O país ficou a conhecer um personagem que normalmente permanece na sombra, tudo por causa do episódio de suposta violência e roubo no gabinete do ministro das Infraestruturas. Maria Eugénia Correia Cabaço apareceu sozinha e segura perante os deputados da Comissão de Inquérito à TAP, revelando preparação e experiência, tudo ao contrário do ministro a quem responde. De tal forma que foi penoso assistir no dia seguinte às dúvidas, hesitações e contradições de João Galamba, que, quando se sentia mais aflito, remetia para a extraordinária ‘chefe do meu gabinete’.
Eugénia Cabaço acompanha os Governos socialistas há trinta anos. Começou nos gabinetes ministeriais aos 28 anos, ainda no tempo de António Guterres. Dos 28 anos que tinha então aos 56 que tem agora, Eugénia foi ganhando experiência em várias áreas. Começou com o secretário de Estado da Administração Local, em 1995, passou pelo Ministério do Ambiente, pela Presidência do Conselho de Ministros, pelo gabinete do primeiro-ministro, pelo Ministério das Finanças, até chegar a braço direito de João Galamba. Primeiro, como secretário de Estado da Energia e, agora, como ministro das Infraestruturas.
Uma especial relação com o SIRP
A agora famosa chefe de gabinete é formada em Direito pela Faculdade de Direito da Universidade Clássica de Lisboa. «Aquela era uma turma muito específica», conta um professor da FDUL. A turma de Eugénia era vista como uma versão mais atual da famosa turma de Marcelo Rebelo de Sousa, Leonor Beleza, Braga de Macedo e outros. «Tudo alunos de excelência», confirmam-nos. Eugénia acaba o curso em 1991 e logo nesse ano é convidada para assistente. Dos seus colegas de curso, a maioria integra agora também os gabinetes do Governo socialista.
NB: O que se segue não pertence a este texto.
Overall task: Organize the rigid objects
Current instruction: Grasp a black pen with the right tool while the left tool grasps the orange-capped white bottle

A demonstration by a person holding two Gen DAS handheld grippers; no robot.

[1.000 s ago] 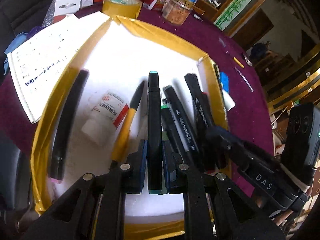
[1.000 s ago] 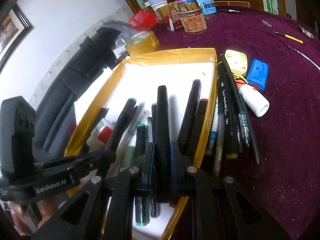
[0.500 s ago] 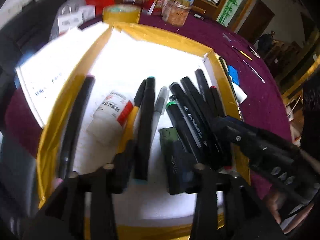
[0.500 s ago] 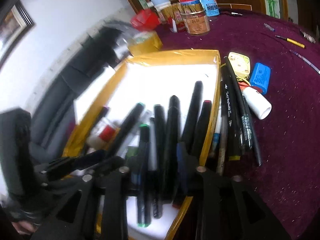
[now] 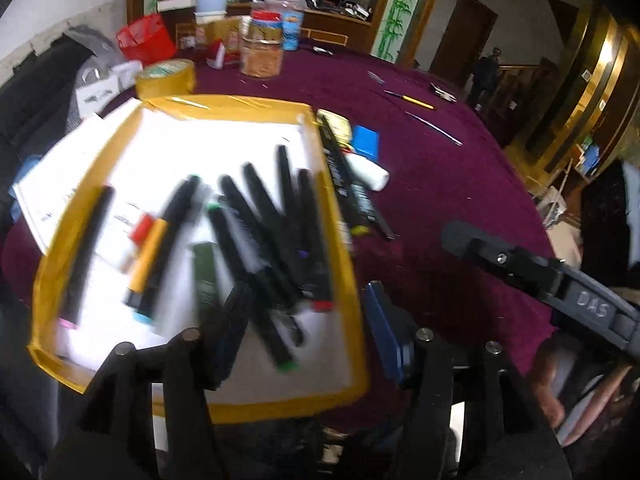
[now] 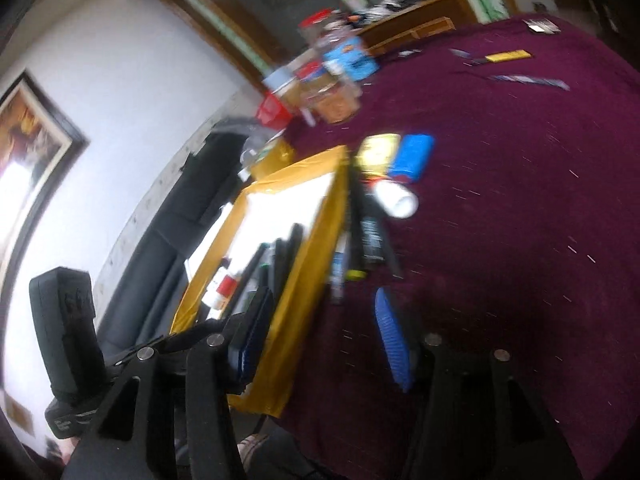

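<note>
A yellow-edged white tray (image 5: 236,106) holds several black markers (image 5: 256,216) and a small white bottle with a red band (image 5: 140,230). It also shows in the right wrist view (image 6: 308,256). My left gripper (image 5: 304,332) is open and empty above the tray's near right corner. My right gripper (image 6: 320,340) is open and empty, above the tray's right edge and the purple cloth. More black pens (image 5: 348,184) lie on the cloth just right of the tray, also in the right wrist view (image 6: 370,232). The frames are blurred by motion.
A white bottle (image 5: 370,172), a blue box (image 5: 366,140) and a yellow card (image 6: 378,150) lie right of the tray. A tape roll (image 5: 166,78), jars (image 5: 262,50) and a red bag (image 5: 146,38) stand at the back. Papers (image 5: 44,184) lie left.
Both grippers have opened and let go of the black markers they held, which now lie in the tray. Both have pulled back and swung right.
</note>
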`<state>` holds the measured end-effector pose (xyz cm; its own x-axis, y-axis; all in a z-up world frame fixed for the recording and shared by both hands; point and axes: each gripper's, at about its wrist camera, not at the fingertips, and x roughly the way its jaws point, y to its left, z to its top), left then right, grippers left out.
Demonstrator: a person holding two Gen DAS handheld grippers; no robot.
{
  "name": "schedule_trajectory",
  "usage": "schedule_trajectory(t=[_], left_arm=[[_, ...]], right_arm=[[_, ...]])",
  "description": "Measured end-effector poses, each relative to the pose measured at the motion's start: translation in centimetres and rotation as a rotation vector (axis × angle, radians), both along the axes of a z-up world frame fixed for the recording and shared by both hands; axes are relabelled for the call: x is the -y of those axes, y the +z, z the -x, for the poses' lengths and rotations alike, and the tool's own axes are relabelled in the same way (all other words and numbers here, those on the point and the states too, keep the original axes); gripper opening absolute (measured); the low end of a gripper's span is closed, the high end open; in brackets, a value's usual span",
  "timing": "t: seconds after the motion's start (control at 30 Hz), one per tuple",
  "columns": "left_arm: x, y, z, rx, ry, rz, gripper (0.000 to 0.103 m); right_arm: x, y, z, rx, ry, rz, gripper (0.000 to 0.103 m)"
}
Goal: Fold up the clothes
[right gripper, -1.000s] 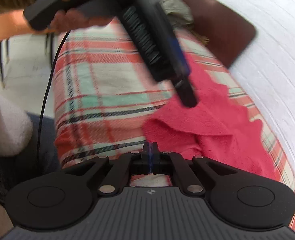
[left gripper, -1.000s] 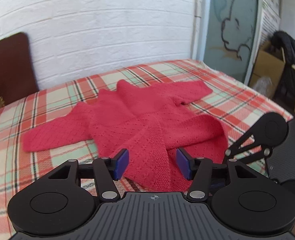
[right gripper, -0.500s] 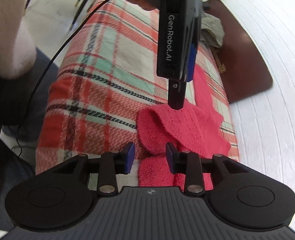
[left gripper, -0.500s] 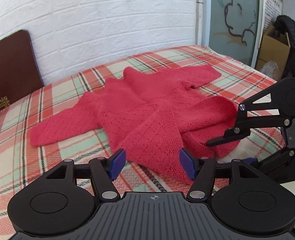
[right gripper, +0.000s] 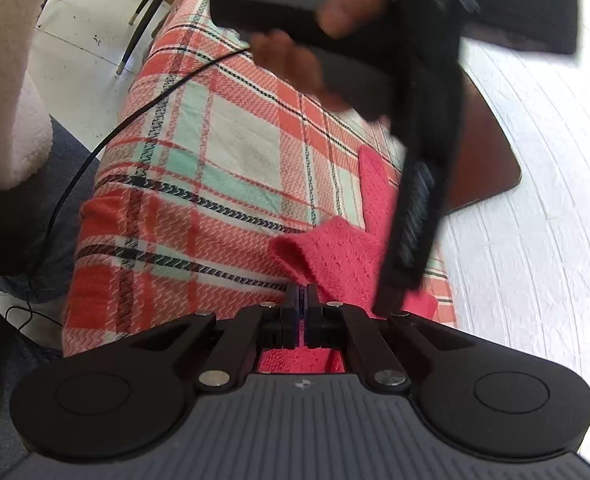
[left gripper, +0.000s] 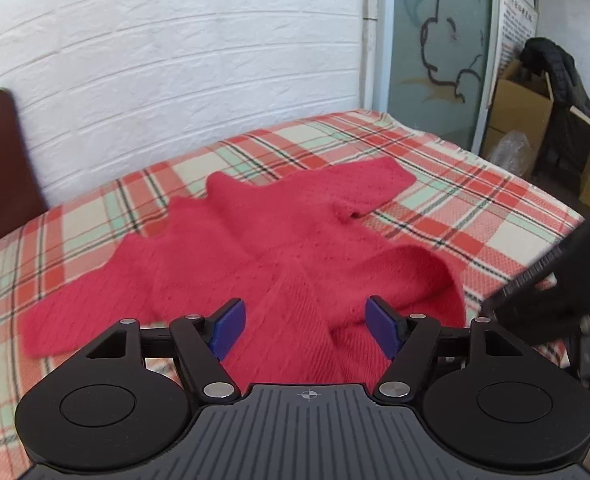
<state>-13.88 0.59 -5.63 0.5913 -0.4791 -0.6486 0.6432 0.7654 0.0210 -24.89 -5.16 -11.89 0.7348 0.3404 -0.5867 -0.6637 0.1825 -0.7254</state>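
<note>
Red knitted sweater (left gripper: 279, 240) lies spread on the plaid bed cover (left gripper: 455, 184), one sleeve out toward the left, one reaching toward the far right corner, and the near hem rumpled and partly turned over on itself. The left hand-held gripper (left gripper: 303, 330) hangs over that near hem with its blue pads spread and opening further than a second ago; cloth lies below and between them, but the pads do not press on it. It has also slid sideways across the bed, so the sweater now sits closer under it. The right hand-held gripper (right gripper: 302, 312) has changed most: half a second ago its pads stood apart beside the folded edge, and now they are pressed together, seemingly pinching the sweater's rolled edge at the near side of the bed, though the pads hide the exact bite. Its view has rolled as well. The person's hand (right gripper: 335, 12) shows blurred, gripping the left tool's handle. Judgement: one corner is secured, and the left side is readying for its own grasp, so the fold proper has not yet begun.
</note>
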Motion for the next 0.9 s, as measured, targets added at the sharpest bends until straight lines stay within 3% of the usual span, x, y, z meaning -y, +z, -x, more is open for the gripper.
schedule_trajectory(t=[0.23,0.27,0.3,0.37,0.4,0.7,0.9], left_arm=[[3.1,-2.3,-1.5,-0.006,0.004,-0.159,0.076],[3.1,-2.5,-1.7,-0.013,0.013,-0.171,0.058],[3.1,-2.8,-1.8,-0.023,0.02,-0.182,0.032],[2.6,-2.8,-1.8,-0.047,0.039,-0.161,0.006],[2.2,-2.5,-1.7,-0.043,0.056,-0.147,0.001],[-4.1,1.6,2.1,0.009,0.215,0.082,0.0],[-6.3,1.1,4.5,-0.023,0.265,0.096,0.0]], right_arm=[[-0.1,0.3,0.2,-0.004,-0.019,-0.033,0.002],[-0.1,0.3,0.2,-0.004,-0.02,-0.033,0.002],[-0.2,0.1,0.2,-0.004,-0.02,-0.032,0.002],[0.0,-0.2,0.1,-0.008,-0.023,-0.032,0.002],[0.1,-0.3,0.1,-0.01,-0.025,-0.033,0.002],[1.3,0.7,-0.6,-0.055,-0.082,-0.129,0.002],[1.7,1.0,-1.4,-0.156,-0.129,-0.212,0.002]])
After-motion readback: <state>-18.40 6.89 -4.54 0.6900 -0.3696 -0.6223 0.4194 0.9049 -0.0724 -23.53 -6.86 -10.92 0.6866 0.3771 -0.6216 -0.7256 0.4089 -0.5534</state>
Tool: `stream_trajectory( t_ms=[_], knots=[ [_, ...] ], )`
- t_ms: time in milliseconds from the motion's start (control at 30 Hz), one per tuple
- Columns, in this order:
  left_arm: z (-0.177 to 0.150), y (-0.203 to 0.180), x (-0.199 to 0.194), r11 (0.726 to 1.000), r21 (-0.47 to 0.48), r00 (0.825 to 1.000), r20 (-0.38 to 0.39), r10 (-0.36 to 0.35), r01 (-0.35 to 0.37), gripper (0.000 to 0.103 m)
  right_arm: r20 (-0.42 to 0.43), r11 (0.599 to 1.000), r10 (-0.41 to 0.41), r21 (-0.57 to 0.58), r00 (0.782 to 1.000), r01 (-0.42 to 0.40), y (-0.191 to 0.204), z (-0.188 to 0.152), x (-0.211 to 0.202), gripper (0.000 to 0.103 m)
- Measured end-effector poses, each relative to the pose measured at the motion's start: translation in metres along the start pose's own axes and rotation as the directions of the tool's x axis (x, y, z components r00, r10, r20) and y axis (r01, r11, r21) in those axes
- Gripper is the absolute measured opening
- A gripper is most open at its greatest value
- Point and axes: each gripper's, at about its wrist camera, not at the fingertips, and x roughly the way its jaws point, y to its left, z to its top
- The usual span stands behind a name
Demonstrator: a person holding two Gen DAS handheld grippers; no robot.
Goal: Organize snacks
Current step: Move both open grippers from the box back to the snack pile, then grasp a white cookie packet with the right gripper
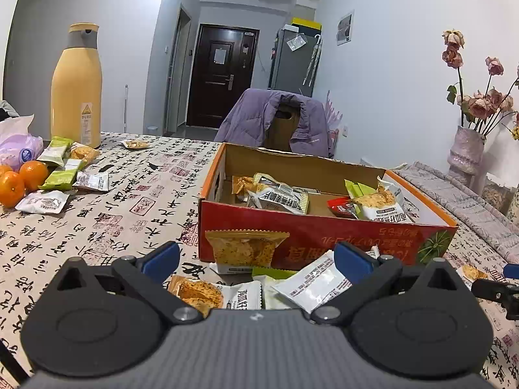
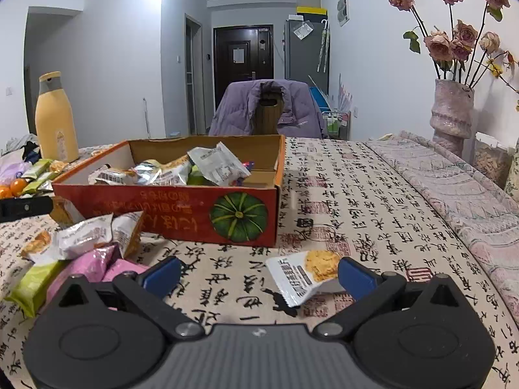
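Observation:
A red cardboard box [image 1: 311, 240] with several snack packets inside stands on the table; the right wrist view shows the box [image 2: 181, 210] from its pumpkin-printed end. My left gripper [image 1: 256, 261] is open low over a heap of packets [image 1: 311, 283] in front of the box, nothing pinched. One orange cracker packet [image 1: 245, 249] leans on the box wall. My right gripper [image 2: 259, 274] is open too, with a white cracker packet [image 2: 305, 275] lying just inside its right finger [image 2: 353, 274]. Pink and green packets [image 2: 90, 265] lie to its left.
More packets [image 1: 65, 171] and oranges [image 1: 19, 181] lie at the far left beside a yellow thermos [image 1: 76, 87]. A chair with a purple jacket [image 1: 275, 120] stands behind the table. A vase of dried roses [image 2: 451, 113] and a folded quilted cloth [image 2: 454, 188] fill the right side.

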Motion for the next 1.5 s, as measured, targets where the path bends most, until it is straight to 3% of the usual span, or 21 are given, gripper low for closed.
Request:
stream_trajectory(
  t_ms=[333,633,1133,1233,1300,1500],
  knots=[
    [-0.005,-0.001,0.001,1.000,0.005,1.000,0.001,0.001,-0.001,0.103,-0.088,0.997,-0.079,-0.027,0.993,0.077,-0.021,0.005,0.026,0.103],
    [-0.006,0.001,0.001,1.000,-0.006,1.000,-0.005,-0.007,0.007,0.103,-0.196,0.998,-0.055,-0.017,0.979,0.053,-0.038,0.010,0.070,0.101],
    [-0.007,0.001,0.005,1.000,-0.013,1.000,-0.026,-0.016,0.015,0.103,-0.214,1.000,-0.003,0.018,0.977,0.007,-0.046,0.011,0.079,0.103],
    [-0.008,0.001,0.004,1.000,-0.016,1.000,-0.024,-0.018,0.018,0.103,-0.194,1.000,0.003,0.014,0.981,0.000,-0.044,0.010,0.074,0.089],
    [-0.008,0.002,0.004,1.000,-0.018,1.000,-0.024,-0.020,0.020,0.103,-0.182,1.000,0.010,0.011,0.983,-0.008,-0.042,0.010,0.070,0.072],
    [-0.007,0.003,0.003,0.999,-0.026,1.000,-0.022,-0.021,0.020,0.103,-0.154,1.000,-0.013,0.019,0.988,0.016,-0.040,0.008,0.061,0.063]
  ],
)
Ao longo dos anos, Eugénia deixou em todos os que trabalharam com ela a ideia de ser uma mulher tecnicamente preparada e alguém a quem se pode entregar um dossiê. «Sabíamos que quando algum assunto estava nas mãos da Eugénia, não era preciso preocuparmo-nos, estava bem entregue e ia aparecer resolvido», diz-nos um antigo colega que trabalhou com ela na Presidência do Conselho de Ministros. Mas embora não tenha espantado a estes antigos companheiros de trabalho a preparação demonstrada pela chefe de gabinete na Comissão de Inquérito, o mesmo não aconteceu perante a demonstração de uma vertente mais política também revelada na mesma audição. «A Eugénia sempre foi mais uma técnica e jurista nas equipas de Governo por onde passou. Este lado mais político deixou-me verdadeiramente espantado», comenta o seu antigo colega.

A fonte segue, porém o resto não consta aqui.